When a person stops using meth, they begin to feel withdrawal symptoms within the first 24 hours. These symptoms are not generally physically dangerous, but can be uncomfortable and can lead to dangerous complications.
Meth withdrawal symptoms:
- Intense cravings
Usually, these withdrawal symptoms are enough to drive the person right back to their addiction. Most people who are addicted to meth try desperately to hide their problem. They know the substance is ruining their lives, but can’t get themselves to stop. This is actually normal because the addictive properties of this drug cause it to control a person so that no amount of willpower can get the person to stop.

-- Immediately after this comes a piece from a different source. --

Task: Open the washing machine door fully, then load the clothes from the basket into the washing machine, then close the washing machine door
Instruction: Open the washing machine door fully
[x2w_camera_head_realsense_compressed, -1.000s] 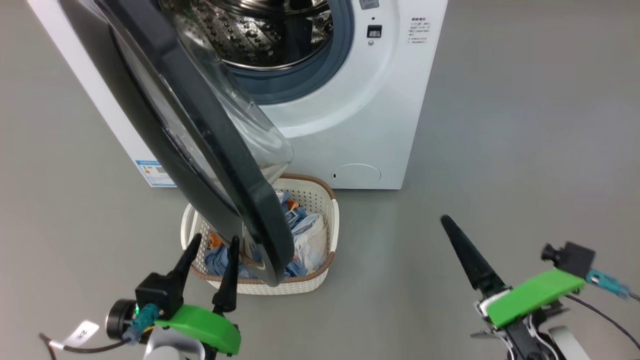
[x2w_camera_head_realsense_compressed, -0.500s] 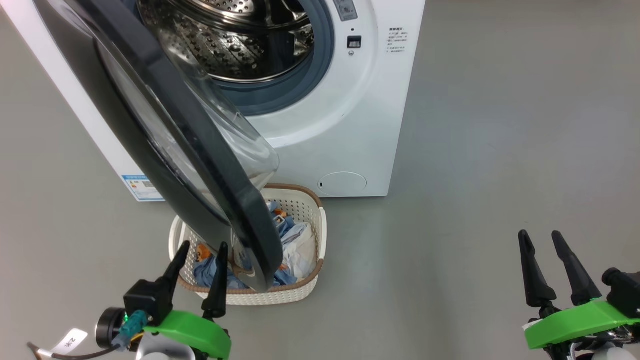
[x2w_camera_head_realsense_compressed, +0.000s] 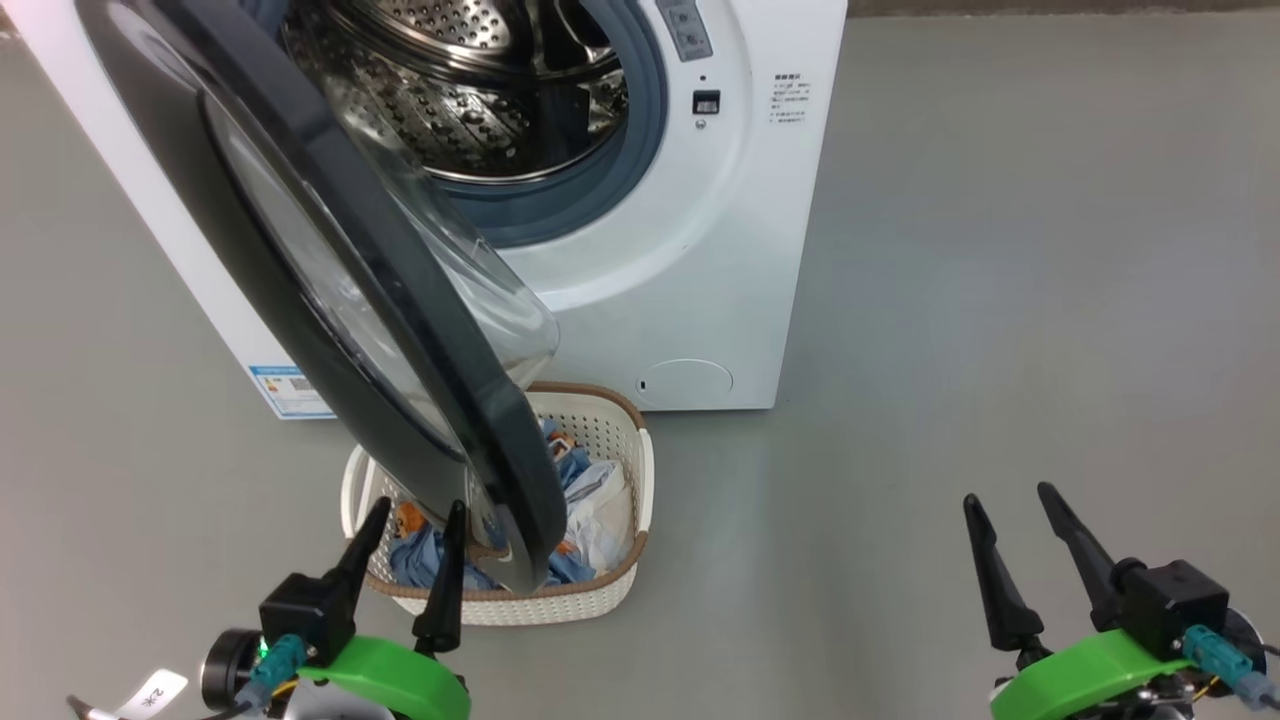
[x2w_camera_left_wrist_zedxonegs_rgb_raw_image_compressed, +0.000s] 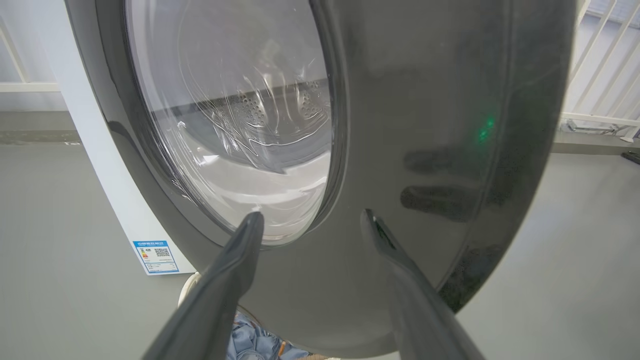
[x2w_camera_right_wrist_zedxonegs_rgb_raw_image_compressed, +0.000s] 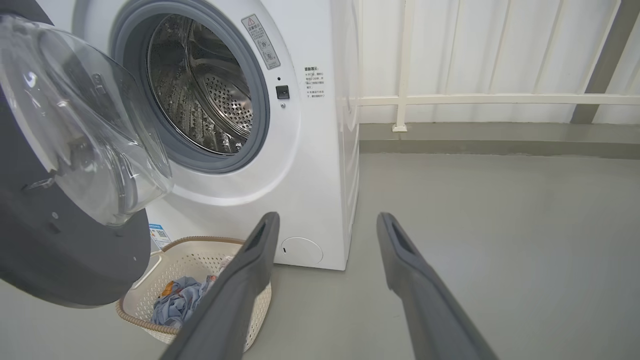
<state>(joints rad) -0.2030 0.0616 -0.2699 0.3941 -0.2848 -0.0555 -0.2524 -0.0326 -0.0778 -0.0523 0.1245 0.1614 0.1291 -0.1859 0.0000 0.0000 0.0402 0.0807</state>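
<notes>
Door (x2w_camera_head_realsense_compressed: 400, 330) only partly open, overhanging basket (x2w_camera_head_realsense_compressed: 600, 585) on floor at washing machine's (x2w_camera_head_realsense_compressed: 700, 250) front. Clothes (x2w_camera_head_realsense_compressed: 600, 500) all in basket; loading and closing left. Left gripper (x2w_camera_head_realsense_compressed: 418, 503) and right gripper (x2w_camera_head_realsense_compressed: 1006, 492) spread, empty.

We get bright, even light, w/ only soft shadows on the floor (x2w_camera_head_realsense_compressed: 1000, 250). In the left wrist view, glare streaks the door (x2w_camera_left_wrist_zedxonegs_rgb_raw_image_compressed: 425, 75) glass approx 10 o'clock; a green glint sits at 2 o'clock. Wrist views bow at the edges; the near fingers (x2w_camera_left_wrist_zedxonegs_rgb_raw_image_compressed: 220, 290) look soft.
</notes>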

The best way to finally become free from meth addiction is to seek professional treatment and rehab.
Loved ones of meth addicts often notice a change in the individual’s personality and emotional state first, but the warning signs of meth addiction are numerous. Most people who are high on meth will obviously be intoxicated and will talk with slurred speech, be less aware of their actions and surroundings, and will have an abnormally high amount of energy. Meth users are usually hyperactive, with lots of excessive movement and much talking.

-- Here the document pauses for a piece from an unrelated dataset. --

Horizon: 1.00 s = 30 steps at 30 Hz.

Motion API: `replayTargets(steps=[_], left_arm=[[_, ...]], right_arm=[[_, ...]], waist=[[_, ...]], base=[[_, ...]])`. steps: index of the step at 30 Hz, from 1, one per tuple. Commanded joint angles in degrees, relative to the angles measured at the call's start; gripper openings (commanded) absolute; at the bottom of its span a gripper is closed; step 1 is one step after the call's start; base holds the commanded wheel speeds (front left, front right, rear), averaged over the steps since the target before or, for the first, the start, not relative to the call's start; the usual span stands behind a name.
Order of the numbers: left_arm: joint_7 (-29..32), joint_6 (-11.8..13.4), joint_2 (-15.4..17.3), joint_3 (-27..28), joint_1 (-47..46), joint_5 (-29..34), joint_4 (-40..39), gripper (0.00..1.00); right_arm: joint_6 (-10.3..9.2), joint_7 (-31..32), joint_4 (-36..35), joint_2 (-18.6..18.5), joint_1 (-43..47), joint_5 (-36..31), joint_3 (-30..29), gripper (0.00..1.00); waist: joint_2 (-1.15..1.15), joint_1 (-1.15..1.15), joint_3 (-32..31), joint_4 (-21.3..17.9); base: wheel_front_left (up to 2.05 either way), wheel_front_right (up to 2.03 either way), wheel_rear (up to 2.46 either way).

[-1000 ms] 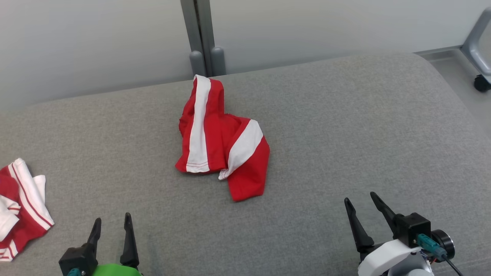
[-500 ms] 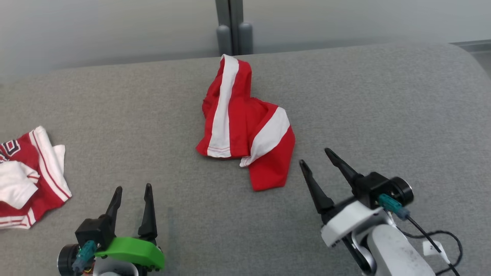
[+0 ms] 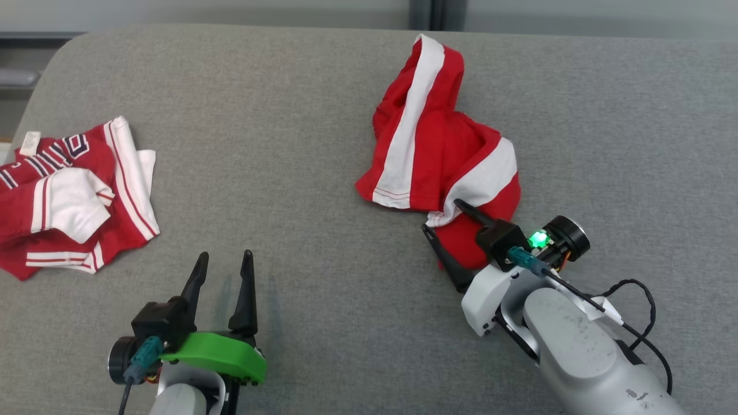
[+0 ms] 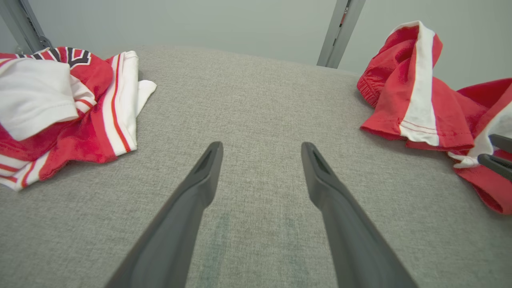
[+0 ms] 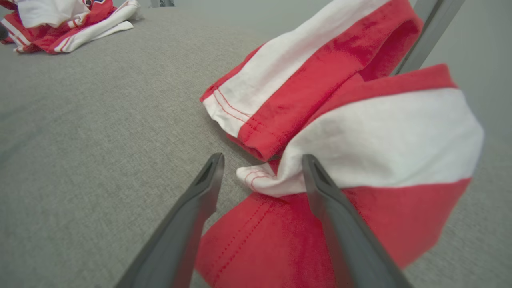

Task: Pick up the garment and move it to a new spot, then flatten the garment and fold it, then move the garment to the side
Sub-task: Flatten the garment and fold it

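The garment [image 3: 438, 144] is lying crumpled on the grey cushion [image 3: 288, 115], toward its far edge. It appears to be thin cloth, so it is probably handling as light, limp and not fragile. A pinch on a bunched hem or fold is likely giving a surer hold than a flat layer.

The right gripper [image 3: 440, 214] is sitting at the garment's near edge with jaws apart. The white-striped hem corner is lying between them, and one finger is resting over red fabric.

The left gripper [image 3: 225, 253] is hovering over bare cushion, jaws apart, well clear of the garment.
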Motion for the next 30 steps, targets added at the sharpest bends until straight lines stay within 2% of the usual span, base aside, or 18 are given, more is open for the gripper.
replayTargets(steps=[1, 5, 6, 7, 8, 9, 15, 21, 25, 27, 30], left_arm=[[-0.05, -0.14, 0.11, 0.04, -0.95, -0.43, -0.14, 1.0], [-0.05, -0.17, 0.11, -0.19, -1.29, -0.72, 0.22, 1.0], [-0.05, -0.17, 0.11, -0.21, -1.33, -0.77, 0.3, 1.0], [-0.05, -0.18, 0.1, -0.18, -1.46, -0.82, 0.3, 1.0], [-0.05, -0.18, 0.1, -0.12, -1.6, -0.83, 0.31, 1.0], [-0.05, -0.19, 0.11, 0.02, -1.71, -0.85, 0.31, 1.0], [-0.05, -0.2, 0.11, 0.9, -1.7, 0.0, 0.13, 1.0], [-0.05, -0.22, 0.12, 1.61, -0.14, 0.8, -0.26, 1.0], [-0.05, -0.03, 0.11, 2.18, 1.58, 0.73, -0.51, 1.0], [-0.05, -0.07, 0.12, 1.2, 3.04, 2.09, -0.13, 1.0], [-0.05, -0.11, 0.14, 0.61, 4.02, 2.89, -0.05, 1.0]], right_arm=[[-0.07, -0.01, 1.08, -0.27, -0.66, -0.69, -0.44, 1.0], [-0.06, -0.01, 5.36, -0.28, -2.04, -2.47, -1.27, 1.0], [-0.06, 0.0, 6.3, -0.3, -2.19, -2.49, -1.53, 0.62], [-0.07, 0.05, 6.62, -0.29, -2.27, -1.81, -1.83, 0.34], [-0.06, 0.05, 6.32, -0.26, -2.17, -1.16, -1.67, 0.09], [-0.06, 0.05, 5.9, -0.26, -2.1, -0.79, -1.56, 0.0], [-0.07, -0.01, -2.38, -0.33, 0.09, 2.74, -4.77, 0.0], [-0.07, -0.01, -14.17, -0.28, 2.95, 7.4, -12.75, 0.0], [-0.07, -0.01, -20.81, -0.3, 3.17, 7.3, -22.68, 0.0], [-0.06, -0.02, -25.46, -0.21, 1.76, 6.24, -30.64, 0.0], [-0.06, -0.01, -29.32, -0.24, 0.87, 5.39, -36.64, 0.0]], waist=[[0.0, 0.0, 2.94, 2.93], [0.0, 0.0, 3.97, 3.69], [0.0, 0.0, 4.07, 3.77], [0.0, 0.0, 4.25, 3.85], [0.0, 0.0, 4.35, 3.9], [0.0, 0.0, 4.43, 3.89], [0.0, 0.0, 3.73, 2.75], [0.0, 0.0, 1.4, 0.32], [0.0, 0.0, -0.64, -1.72], [0.0, 0.0, -2.13, -3.21], [0.0, 0.0, -3.31, -4.09]], base=[[0.0, 0.0, 0.0], [0.0, 0.0, 0.0], [0.0, 0.0, 0.0], [0.0, 0.0, 0.0], [0.0, 0.0, 0.0], [0.0, 0.0, 0.0], [0.0, 0.0, 0.0], [0.0, 0.0, 0.0], [0.0, 0.0, 0.0], [0.0, 0.0, 0.0], [0.0, 0.0, 0.0]])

Over time, the loved ones of meth users will notice a change in the person’s attitude and behavior, even when not on the drug. The person will demand more privacy and be protective of their personal space. They will spend large amounts of time talking about or thinking about meth or other drugs. They will stop spending time engaging in activities that once were important to them because they are too busy getting high, and they will neglect normal responsibilities. A drop in grades, poor work performance, and absence from work and family gatherings are all common warning signs of meth users.
Family and friends that are concerned about an addicted loved one should contact a professional treatment facility to learn about their loved one’s options and the programs offered for their needs.
Meth addiction is a condition that can successfully be treated, but it takes time, hard work, and dedication to getting and remaining sober. It also takes the expertise of trained professionals who know how to effectively interact with the meth addict and help them overcome their cravings and build the foundation for a drug-free life.
The first step in meth addiction treatment is detox. This is when the person will go through the uncomfortable withdrawal symptoms, but doing so with the help and encouragement of professionals and peers will make it much easier. Detoxing from meth causes side effects such as mood swings, anxiety, fatigue, psychosis, and intense cravings. These symptoms are not life threatening, and don’t usually cause problems. However, if the individual becomes dehydrated or acutely confused or disoriented, they can experience more serious complications. For this reason, detoxing from meth at home is not recommended. Instead, going through detox under the watchful eye of professional treatment staff that has access to medications that can help eases symptoms is the best way to detox from meth.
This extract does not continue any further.